--- Supplied entries ---
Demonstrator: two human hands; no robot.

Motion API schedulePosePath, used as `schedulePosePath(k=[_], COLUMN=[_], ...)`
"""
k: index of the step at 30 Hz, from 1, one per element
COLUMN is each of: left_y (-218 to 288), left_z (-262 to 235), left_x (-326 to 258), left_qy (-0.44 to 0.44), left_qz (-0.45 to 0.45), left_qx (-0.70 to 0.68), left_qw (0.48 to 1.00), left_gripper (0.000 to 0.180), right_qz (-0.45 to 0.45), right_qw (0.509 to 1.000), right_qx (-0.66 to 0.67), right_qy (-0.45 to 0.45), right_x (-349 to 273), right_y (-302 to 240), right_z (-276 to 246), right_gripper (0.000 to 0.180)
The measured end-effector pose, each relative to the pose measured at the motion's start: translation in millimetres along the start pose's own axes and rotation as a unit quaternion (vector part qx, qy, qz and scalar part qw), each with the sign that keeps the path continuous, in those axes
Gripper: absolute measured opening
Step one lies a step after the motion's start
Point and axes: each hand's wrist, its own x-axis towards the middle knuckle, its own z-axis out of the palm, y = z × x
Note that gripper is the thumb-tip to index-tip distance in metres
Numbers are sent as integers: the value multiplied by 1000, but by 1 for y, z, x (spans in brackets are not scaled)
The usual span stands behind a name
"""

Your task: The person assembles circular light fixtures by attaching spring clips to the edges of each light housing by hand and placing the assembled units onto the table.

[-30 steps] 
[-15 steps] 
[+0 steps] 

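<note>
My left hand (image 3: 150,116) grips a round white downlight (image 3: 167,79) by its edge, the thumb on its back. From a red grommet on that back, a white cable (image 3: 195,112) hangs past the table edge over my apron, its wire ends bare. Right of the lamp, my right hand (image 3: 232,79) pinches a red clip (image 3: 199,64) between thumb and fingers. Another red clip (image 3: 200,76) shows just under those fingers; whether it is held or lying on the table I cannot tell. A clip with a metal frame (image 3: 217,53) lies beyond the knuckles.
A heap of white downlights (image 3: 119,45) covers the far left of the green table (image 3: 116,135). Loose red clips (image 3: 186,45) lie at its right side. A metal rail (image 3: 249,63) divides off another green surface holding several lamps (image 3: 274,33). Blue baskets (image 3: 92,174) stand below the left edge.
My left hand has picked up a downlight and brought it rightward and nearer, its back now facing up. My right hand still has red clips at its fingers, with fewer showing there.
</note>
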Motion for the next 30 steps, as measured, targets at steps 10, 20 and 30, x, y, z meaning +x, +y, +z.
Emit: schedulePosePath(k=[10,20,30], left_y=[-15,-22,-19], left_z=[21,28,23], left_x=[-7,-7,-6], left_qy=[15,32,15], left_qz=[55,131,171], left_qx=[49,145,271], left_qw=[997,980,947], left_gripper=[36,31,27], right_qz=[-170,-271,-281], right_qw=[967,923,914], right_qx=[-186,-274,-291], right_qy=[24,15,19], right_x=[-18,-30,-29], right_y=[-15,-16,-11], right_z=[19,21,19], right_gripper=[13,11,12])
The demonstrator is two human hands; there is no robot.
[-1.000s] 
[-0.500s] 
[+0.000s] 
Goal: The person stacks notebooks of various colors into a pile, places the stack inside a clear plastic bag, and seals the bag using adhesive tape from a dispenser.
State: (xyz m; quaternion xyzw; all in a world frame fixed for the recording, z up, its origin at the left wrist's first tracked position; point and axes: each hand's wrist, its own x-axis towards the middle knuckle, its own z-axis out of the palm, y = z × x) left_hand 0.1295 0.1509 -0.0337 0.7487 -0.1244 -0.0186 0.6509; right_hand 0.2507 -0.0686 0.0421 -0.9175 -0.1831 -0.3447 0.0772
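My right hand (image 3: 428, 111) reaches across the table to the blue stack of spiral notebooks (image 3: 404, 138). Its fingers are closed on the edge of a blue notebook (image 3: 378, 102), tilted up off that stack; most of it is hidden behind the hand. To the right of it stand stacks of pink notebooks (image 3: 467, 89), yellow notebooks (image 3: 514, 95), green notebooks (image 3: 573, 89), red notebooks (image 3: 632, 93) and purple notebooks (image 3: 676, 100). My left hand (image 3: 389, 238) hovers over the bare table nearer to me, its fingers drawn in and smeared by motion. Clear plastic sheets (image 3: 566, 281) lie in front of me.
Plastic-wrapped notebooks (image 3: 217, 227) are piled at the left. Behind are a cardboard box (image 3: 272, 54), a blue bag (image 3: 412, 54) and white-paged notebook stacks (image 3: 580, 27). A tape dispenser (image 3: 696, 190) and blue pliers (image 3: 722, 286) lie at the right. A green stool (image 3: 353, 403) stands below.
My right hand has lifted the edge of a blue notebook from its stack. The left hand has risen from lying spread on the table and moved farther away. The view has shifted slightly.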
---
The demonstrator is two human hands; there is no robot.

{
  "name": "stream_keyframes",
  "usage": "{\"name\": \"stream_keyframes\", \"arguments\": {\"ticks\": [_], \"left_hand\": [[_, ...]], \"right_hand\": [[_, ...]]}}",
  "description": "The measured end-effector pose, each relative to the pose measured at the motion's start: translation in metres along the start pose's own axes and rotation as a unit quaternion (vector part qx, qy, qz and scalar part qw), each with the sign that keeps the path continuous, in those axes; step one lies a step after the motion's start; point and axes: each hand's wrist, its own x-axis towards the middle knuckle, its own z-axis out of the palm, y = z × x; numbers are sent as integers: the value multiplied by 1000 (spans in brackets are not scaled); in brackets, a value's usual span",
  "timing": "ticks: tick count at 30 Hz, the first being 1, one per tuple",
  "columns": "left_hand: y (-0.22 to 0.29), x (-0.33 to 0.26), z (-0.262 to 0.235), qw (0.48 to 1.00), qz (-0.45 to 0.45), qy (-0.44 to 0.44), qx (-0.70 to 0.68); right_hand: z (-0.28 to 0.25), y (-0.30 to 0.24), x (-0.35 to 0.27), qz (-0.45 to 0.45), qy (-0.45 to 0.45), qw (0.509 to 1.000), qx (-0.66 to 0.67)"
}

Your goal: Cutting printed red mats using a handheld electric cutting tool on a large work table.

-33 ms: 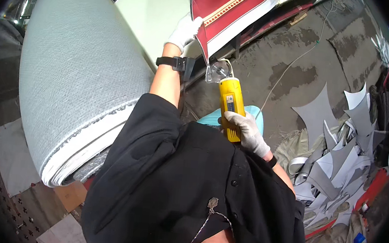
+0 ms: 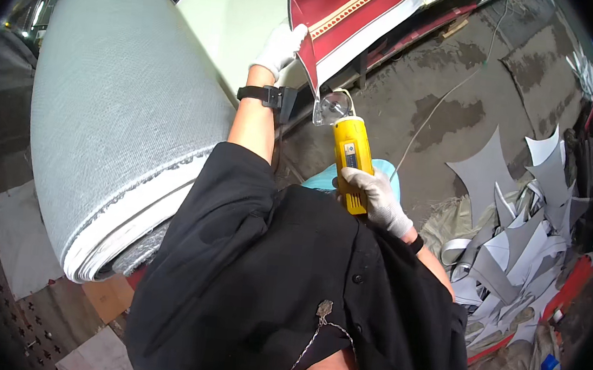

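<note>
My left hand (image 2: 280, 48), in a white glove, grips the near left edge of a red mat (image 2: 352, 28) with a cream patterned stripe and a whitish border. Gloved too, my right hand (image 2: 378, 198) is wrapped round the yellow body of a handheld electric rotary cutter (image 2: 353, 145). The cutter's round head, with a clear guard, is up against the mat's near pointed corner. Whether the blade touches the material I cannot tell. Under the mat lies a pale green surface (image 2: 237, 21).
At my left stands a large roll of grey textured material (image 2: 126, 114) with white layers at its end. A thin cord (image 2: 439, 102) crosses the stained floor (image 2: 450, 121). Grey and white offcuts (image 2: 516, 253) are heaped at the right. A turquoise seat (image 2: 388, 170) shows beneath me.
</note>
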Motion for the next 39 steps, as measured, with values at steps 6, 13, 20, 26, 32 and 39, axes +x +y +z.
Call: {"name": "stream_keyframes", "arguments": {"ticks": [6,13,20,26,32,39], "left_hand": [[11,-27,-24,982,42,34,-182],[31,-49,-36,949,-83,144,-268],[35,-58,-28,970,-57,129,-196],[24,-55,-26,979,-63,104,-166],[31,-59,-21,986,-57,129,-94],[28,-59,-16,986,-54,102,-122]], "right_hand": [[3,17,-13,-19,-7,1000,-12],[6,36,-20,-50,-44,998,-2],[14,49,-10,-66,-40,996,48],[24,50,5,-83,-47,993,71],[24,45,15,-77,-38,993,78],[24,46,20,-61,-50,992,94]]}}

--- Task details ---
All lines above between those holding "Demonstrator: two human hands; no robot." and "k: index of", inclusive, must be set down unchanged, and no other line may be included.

--- Result of the exercise ---
Demonstrator: two human hands; no robot.

Motion API schedulePosePath, used as `schedulePosePath(k=[_], COLUMN=[_], ...)`
"""
k: index of the step at 30 Hz, from 1, one per element

No more output is expected here.